Required work | Whenever a line in the data holds the string "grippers", pull that line out.
========
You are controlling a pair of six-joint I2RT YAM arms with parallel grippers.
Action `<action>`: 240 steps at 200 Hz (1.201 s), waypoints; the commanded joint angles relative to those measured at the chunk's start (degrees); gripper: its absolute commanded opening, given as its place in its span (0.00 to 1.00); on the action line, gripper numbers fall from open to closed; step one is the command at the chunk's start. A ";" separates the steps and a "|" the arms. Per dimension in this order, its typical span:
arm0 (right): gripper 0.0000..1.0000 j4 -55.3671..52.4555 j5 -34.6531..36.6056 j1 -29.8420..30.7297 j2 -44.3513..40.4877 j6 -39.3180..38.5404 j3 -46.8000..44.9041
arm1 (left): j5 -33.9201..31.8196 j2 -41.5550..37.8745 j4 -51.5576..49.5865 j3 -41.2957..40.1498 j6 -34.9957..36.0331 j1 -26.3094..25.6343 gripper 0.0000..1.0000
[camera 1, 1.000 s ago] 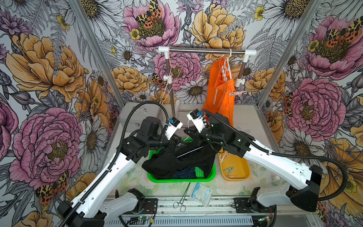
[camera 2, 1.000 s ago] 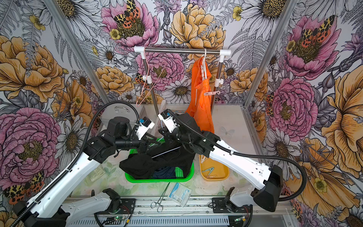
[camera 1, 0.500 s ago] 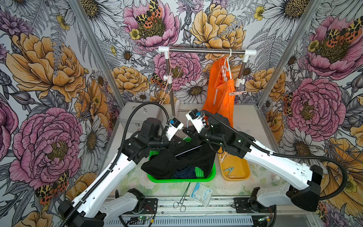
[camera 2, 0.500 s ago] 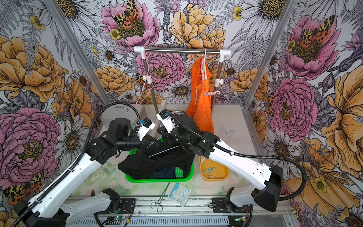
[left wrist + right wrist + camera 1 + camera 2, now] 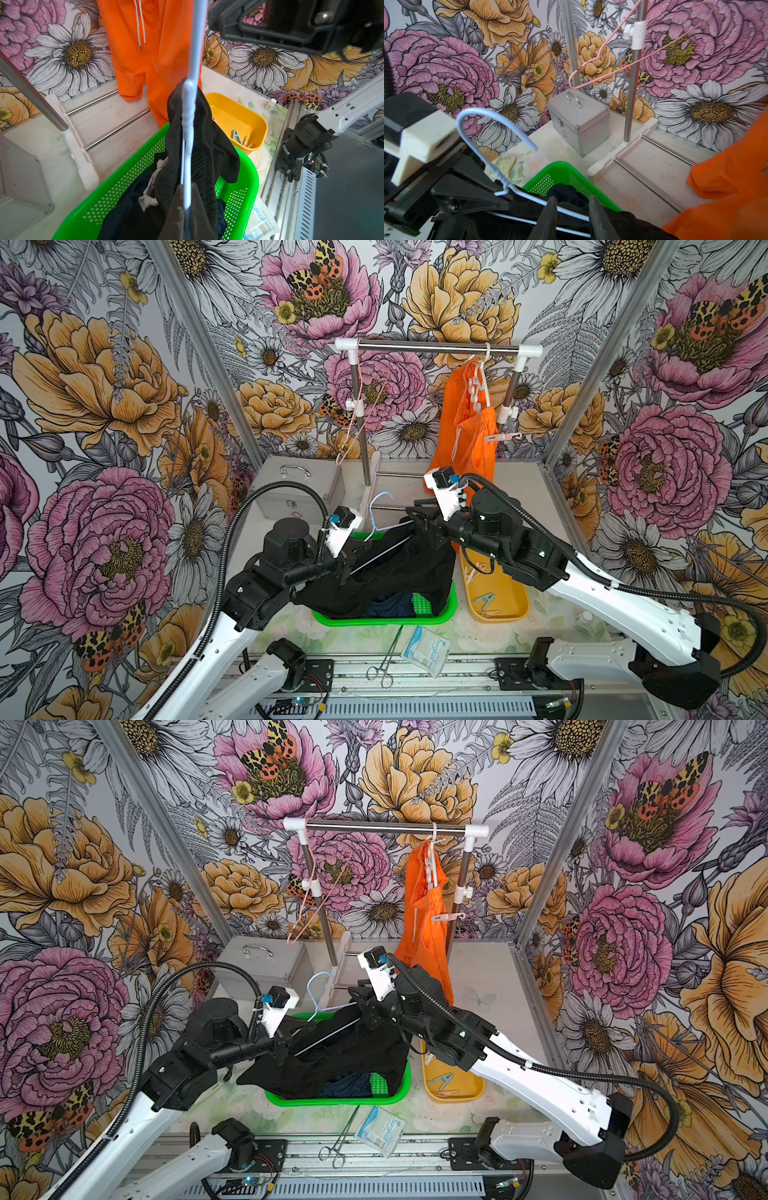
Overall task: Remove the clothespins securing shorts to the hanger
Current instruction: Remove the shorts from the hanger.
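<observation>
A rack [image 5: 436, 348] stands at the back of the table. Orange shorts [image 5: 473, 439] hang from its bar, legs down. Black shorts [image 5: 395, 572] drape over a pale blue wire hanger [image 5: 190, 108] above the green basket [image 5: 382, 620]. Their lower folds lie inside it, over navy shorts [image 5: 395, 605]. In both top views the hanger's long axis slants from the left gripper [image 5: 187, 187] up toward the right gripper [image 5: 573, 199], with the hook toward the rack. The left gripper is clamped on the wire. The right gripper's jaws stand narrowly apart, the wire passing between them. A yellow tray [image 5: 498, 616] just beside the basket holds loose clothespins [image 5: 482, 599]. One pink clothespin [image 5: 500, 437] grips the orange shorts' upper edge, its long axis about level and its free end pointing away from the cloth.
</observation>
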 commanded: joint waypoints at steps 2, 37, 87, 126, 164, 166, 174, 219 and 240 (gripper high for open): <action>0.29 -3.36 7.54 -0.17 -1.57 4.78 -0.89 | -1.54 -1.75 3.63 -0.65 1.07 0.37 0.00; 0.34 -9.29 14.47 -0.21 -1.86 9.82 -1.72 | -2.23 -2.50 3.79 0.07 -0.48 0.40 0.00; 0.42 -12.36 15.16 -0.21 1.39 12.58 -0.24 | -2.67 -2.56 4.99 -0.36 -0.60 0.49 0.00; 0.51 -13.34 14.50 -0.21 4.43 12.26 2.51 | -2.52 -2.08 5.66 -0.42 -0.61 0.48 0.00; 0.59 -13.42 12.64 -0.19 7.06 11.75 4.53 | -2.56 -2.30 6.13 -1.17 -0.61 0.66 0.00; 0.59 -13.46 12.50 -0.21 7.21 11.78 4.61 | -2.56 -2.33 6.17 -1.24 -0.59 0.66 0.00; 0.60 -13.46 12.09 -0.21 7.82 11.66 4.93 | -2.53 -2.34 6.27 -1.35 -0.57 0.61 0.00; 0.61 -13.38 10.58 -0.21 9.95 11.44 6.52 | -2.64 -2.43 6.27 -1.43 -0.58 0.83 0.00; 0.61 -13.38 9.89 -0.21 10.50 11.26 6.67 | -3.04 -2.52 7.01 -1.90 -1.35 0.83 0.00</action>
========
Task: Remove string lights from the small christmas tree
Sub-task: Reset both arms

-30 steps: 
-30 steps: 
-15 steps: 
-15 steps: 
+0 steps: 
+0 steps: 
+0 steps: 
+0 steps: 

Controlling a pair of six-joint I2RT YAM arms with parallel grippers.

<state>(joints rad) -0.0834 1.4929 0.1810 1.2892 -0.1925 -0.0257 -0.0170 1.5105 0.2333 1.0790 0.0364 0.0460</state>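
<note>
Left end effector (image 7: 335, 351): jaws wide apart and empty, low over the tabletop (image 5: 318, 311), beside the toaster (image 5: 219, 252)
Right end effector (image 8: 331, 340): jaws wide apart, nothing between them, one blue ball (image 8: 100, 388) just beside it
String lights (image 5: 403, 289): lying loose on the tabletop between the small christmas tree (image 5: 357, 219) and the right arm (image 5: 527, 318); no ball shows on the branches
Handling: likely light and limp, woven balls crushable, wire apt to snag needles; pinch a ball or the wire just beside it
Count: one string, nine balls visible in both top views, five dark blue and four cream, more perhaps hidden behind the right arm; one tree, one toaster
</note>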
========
Answer to this task |
You are controlling a pair of six-joint I2RT YAM arms with parallel grippers.
Controlling a pair of six-joint I2RT YAM arms with parallel grippers.

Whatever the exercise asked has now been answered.